## Data below
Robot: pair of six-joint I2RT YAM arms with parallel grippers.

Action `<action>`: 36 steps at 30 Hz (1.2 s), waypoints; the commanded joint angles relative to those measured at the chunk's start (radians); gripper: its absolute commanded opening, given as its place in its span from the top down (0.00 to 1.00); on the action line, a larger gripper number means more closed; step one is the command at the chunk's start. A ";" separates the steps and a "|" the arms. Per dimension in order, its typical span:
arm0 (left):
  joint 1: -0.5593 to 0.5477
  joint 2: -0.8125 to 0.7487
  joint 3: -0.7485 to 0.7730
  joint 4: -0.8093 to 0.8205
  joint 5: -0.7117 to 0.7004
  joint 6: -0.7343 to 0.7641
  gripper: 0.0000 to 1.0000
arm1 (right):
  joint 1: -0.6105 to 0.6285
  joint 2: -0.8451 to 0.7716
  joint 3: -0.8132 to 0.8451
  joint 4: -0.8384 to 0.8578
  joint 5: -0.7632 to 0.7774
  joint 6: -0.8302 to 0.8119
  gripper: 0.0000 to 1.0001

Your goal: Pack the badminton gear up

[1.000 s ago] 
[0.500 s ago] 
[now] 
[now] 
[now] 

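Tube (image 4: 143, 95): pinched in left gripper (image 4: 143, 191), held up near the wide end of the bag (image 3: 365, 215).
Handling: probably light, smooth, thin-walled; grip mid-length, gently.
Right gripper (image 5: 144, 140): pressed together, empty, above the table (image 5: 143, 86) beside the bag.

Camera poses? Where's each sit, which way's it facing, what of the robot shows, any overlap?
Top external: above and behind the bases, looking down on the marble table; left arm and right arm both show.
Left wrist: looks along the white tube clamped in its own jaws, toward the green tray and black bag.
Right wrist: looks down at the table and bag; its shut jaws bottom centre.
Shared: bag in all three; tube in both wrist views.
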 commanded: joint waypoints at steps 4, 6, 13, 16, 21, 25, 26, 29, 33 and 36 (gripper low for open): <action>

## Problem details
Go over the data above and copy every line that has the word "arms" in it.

## Worked solution
Robot: pair of six-joint I2RT YAM arms with parallel grippers.
Action `<action>`: 36 steps at 30 Hz (1.2 s), waypoints; the commanded joint angles relative to those measured at the chunk's start (radians); gripper: its absolute commanded opening, given as its place in its span from the top down (0.00 to 1.00); on the action line, a larger gripper number means more closed; step one is the command at the chunk's start. A ";" separates the steps and a "|" the arms. Per dimension in order, its typical span:

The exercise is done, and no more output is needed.